Similar to the other characters on this list, Dumbledore has a rather fraught childhood. After an attack on his sister leaves their family in disrepair, the deaths of both parents (stemming directly from this event) leaves Albus, a recent graduate of Hogwarts, guardian of his two younger siblings. Understandably, Albus feels trapped and unfairly burdened by this new responsibility and inability to chase his ambition and intellectual curiosity. However, after the accidental death of his sister Arianna, Albus blames himself and sets about punishing himself and controlling his ambitions in a way that will have dire consequences for people in his later life. While Albus shares some, but not all of the blame for the circumstances that lead to Arianna's death, his future actions prove that he has never accepted that he is not completely to blame. Dumbledore is different from the others character listed because instead of not being able to move past the experiences of his childhood, he reacts to everything through the lens of his youth so eager to correct the mistakes of his past that he is unable to see the mistakes of his present.
The biggest repercussion of Dumbledore's stunted adolescence is his unwillingness to relinquish responsibility or control. In feeling that he is unsuited for power but unable to curb his ambition, Albus becomes Headmaster at Hogwarts. While this job undoubtedly entails a lot of responsibility Dumbledore takes that to mean not delegation but compartmentalization.
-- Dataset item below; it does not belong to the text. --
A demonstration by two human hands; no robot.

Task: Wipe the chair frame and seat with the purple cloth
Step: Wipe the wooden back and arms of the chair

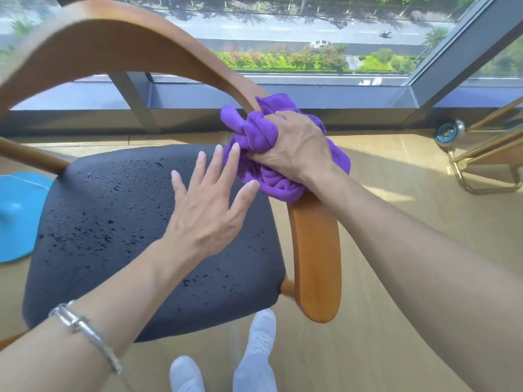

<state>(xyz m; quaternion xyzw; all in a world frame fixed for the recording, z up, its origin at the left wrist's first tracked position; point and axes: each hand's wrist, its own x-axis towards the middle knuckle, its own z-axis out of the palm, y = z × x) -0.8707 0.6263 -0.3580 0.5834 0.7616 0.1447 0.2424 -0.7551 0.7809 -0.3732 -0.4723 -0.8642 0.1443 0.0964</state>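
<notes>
A wooden chair frame [119,43] curves from the upper left down into a right armrest [317,250]. Its dark padded seat [113,222] is speckled with water drops. My right hand [294,145] grips the bunched purple cloth [260,131] around the frame where the backrest meets the right armrest. My left hand [209,205] hovers over the seat's right side with fingers spread and straight, its fingertips touching or nearly touching the cloth. A silver bracelet sits on my left wrist.
A blue round base [17,216] lies on the wooden floor at the left. A brass-coloured metal frame [481,162] stands at the right. A large window with a dark sill [283,94] runs behind the chair. My white shoes [260,335] are below the seat's front edge.
</notes>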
In order to keep all of the responsibility on his shoulders, he infantilizes those around him. Not believing them capable of handling all the nuances of their situations, he tells them only enough information to get to his desired outcome. This is not only unfair but also dishonest and cruel for those who put their trust and faith in him. He takes away Harry's agency by not letting him face his fate armed with as much information as he could get. While you can argue whether or not this was the right tactic, I think it is completely tied up in Dumbledore needing to feel as though he is completely responsible and the only one wholly sacrificing for the greater good, something he was unable to do for his sister.
The enduring legacy of the Harry Potter series is that though the story is in a fantasy setting it is endlessly relatable. You do not have to be a witch or wizard to be changed by the events in your life. The hope though is that you are able to reconcile and come to peace with those events and live a happy and healthy life. Hopefully, we will see in Harry Potter and the Cursed Child if Harry is able to do what some of the most influential adults in his childhood were not. Process his lived experiences and move on from them, healthy and whole.